§ **Work order**
Restate the records in their entirety, word for word.

Segment Start: Material for this exercise

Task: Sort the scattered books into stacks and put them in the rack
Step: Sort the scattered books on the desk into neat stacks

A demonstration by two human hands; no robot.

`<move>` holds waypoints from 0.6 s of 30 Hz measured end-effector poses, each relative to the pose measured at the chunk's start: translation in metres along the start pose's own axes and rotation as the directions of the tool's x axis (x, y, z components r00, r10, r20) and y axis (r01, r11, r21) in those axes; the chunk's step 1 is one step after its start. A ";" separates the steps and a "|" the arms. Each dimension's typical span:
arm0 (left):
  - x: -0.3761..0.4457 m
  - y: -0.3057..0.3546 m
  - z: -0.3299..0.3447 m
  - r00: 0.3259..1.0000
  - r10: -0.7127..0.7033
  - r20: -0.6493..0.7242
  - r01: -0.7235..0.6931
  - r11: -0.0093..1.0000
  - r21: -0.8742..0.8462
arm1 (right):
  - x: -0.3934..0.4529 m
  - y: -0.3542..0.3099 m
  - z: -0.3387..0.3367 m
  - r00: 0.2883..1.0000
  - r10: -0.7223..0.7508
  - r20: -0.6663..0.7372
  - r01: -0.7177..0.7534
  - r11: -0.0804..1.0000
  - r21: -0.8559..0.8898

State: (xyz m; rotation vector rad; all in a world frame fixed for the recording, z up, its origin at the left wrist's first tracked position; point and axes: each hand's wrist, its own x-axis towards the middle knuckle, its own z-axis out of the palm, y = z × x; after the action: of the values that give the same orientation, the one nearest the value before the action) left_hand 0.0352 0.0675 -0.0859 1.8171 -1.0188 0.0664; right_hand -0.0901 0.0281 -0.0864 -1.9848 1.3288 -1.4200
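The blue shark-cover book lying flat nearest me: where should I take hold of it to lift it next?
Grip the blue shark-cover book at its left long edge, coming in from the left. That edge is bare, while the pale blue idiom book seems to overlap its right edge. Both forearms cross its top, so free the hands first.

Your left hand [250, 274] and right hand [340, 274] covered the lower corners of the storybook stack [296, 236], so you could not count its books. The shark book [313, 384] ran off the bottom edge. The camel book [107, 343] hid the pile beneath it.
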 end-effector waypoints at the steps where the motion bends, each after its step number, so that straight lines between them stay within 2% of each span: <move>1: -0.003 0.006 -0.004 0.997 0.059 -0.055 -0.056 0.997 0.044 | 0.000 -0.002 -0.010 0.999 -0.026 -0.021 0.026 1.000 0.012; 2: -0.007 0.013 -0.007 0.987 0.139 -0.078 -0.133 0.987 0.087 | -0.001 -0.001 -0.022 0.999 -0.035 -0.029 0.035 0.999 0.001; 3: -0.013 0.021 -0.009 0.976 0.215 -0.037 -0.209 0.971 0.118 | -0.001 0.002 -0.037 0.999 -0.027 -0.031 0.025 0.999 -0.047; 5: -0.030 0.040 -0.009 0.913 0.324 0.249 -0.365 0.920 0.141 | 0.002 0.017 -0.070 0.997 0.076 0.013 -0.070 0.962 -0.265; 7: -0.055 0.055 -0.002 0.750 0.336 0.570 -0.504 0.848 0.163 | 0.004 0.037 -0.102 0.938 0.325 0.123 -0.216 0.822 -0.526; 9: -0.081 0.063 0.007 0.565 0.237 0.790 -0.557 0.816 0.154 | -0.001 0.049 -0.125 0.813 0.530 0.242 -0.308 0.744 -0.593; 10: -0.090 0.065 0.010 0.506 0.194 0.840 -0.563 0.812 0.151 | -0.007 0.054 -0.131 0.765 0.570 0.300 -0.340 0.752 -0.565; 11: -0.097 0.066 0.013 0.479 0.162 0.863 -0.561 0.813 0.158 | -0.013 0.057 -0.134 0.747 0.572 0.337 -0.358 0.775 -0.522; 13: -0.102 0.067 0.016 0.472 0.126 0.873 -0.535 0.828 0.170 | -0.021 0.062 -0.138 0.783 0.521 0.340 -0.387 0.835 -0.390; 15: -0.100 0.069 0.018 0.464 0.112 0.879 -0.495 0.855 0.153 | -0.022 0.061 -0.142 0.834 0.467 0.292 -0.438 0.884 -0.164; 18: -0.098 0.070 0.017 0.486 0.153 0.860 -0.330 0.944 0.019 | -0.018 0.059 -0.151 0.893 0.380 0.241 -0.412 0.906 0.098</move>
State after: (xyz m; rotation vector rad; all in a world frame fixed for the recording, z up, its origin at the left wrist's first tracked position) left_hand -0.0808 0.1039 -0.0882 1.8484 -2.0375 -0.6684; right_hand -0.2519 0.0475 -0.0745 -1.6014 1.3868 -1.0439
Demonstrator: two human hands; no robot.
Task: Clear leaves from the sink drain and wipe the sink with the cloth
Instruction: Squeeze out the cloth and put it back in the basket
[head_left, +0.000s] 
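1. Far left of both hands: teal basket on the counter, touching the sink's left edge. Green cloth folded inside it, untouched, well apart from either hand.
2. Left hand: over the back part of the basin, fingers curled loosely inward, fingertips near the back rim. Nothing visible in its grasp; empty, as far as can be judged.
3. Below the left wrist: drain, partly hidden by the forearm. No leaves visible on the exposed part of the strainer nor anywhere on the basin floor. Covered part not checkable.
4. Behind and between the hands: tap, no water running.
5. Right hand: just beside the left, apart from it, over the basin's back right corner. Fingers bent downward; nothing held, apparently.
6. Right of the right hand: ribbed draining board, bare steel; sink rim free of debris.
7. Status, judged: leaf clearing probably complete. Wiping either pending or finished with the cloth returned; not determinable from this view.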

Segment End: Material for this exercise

§ **Response box**
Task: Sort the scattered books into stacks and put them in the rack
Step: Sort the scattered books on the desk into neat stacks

A demonstration by two human hands; no robot.

`<move>` holds waypoints from 0.6 s of 30 Hz measured end-effector poses, each relative to the pose measured at the chunk's start: translation in metres along the start pose's own axes and rotation as the directions of the tool's x axis (x, y, z components r00, r10, r20) and y axis (r01, r11, r21) in those axes; the chunk's step 1 is one step after its start. A ";" separates the steps and a "|" the arms. Each dimension's typical span:
arm0 (left):
  - x: -0.3761..0.4457 m
  - y: -0.3057..0.3546 m
  - z: -0.3299..0.3447 m
  - r00: 0.3259..1.0000
  - r10: -0.7127..0.7033
  - r20: -0.6493..0.7242
  - r01: -0.7235..0.6931
  - r11: -0.0093..1.0000
  - r21: -0.8742..0.8462
arm1 (right):
  - x: -0.3934..0.4529 m
  - y: -0.3542..0.3099 m
  - z: -0.3387..0.3367 m
  - r00: 0.2883..1.0000
  - r10: -0.7223..0.7508
  - r20: -0.6663..0.7372
  - r01: -0.7177..0.7534
  - r11: -0.0804..1.0000
  - r21: -0.8559..0.8898

State: (xyz m; rotation vector rad; all in a world frame fixed for the recording, z up, its origin at the left wrist's first tracked position; point and axes: each hand's wrist, its own x-axis towards the middle knuckle, its own z-axis out of the palm, y = z × x; after the action: of the values that give the same orientation, the one nearest the value before the action) left_hand 0.0352 0.0675 -0.0859 1.8171 -1.0188 0.0664; right_hand -0.0901 0.0281 -0.0864 -1.9848 1.3288 -1.4200
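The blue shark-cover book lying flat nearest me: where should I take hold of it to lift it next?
Grip the blue shark-cover book at its left long edge, coming in from the left. That edge is bare, while the pale blue idiom book seems to overlap its right edge. Both forearms cross its top, so free the hands first.

Your left hand [250, 274] and right hand [340, 274] covered the lower corners of the storybook stack [296, 236], so you could not count its books. The shark book [313, 384] ran off the bottom edge. The camel book [107, 343] hid the pile beneath it.
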 end-effector waypoints at the steps where the motion bends, each after its step number, so that straight lines between them stay within 2% of each span: <move>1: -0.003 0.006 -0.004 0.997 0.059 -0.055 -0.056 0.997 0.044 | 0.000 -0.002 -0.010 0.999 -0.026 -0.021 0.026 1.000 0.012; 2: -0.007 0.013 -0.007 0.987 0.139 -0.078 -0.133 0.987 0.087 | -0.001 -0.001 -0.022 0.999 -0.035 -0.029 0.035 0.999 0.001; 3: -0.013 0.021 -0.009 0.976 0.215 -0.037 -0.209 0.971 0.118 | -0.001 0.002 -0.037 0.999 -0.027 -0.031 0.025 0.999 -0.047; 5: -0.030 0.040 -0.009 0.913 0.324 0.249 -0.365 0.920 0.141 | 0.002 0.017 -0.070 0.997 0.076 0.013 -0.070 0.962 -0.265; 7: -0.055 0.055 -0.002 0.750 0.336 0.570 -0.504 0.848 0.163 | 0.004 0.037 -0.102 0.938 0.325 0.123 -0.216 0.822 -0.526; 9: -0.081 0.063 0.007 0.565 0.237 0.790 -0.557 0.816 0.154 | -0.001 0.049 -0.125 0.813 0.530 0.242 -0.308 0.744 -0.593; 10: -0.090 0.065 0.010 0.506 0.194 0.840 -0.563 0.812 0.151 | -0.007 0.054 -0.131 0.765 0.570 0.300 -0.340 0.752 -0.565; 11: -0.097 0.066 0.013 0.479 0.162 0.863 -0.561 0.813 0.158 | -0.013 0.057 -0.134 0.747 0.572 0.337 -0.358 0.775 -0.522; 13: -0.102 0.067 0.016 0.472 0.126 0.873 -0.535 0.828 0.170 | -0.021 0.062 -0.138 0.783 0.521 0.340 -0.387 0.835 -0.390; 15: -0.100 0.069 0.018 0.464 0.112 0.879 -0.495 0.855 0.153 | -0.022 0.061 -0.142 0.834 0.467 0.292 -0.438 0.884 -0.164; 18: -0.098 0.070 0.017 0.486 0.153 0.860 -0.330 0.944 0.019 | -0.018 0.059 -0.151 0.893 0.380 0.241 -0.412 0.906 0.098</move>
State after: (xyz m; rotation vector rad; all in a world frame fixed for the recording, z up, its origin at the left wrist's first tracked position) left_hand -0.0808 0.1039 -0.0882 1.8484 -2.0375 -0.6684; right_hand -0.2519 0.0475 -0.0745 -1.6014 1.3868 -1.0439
Demonstrator: two human hands; no robot.
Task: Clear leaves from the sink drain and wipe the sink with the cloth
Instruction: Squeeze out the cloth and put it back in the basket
[head_left, +0.000s] 
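1. Far left of both hands: teal basket on the counter, touching the sink's left edge. Green cloth folded inside it, untouched, well apart from either hand.
2. Left hand: over the back part of the basin, fingers curled loosely inward, fingertips near the back rim. Nothing visible in its grasp; empty, as far as can be judged.
3. Below the left wrist: drain, partly hidden by the forearm. No leaves visible on the exposed part of the strainer nor anywhere on the basin floor. Covered part not checkable.
4. Behind and between the hands: tap, no water running.
5. Right hand: just beside the left, apart from it, over the basin's back right corner. Fingers bent downward; nothing held, apparently.
6. Right of the right hand: ribbed draining board, bare steel; sink rim free of debris.
7. Status, judged: leaf clearing probably complete. Wiping either pending or finished with the cloth returned; not determinable from this view.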

The answer was written out completely.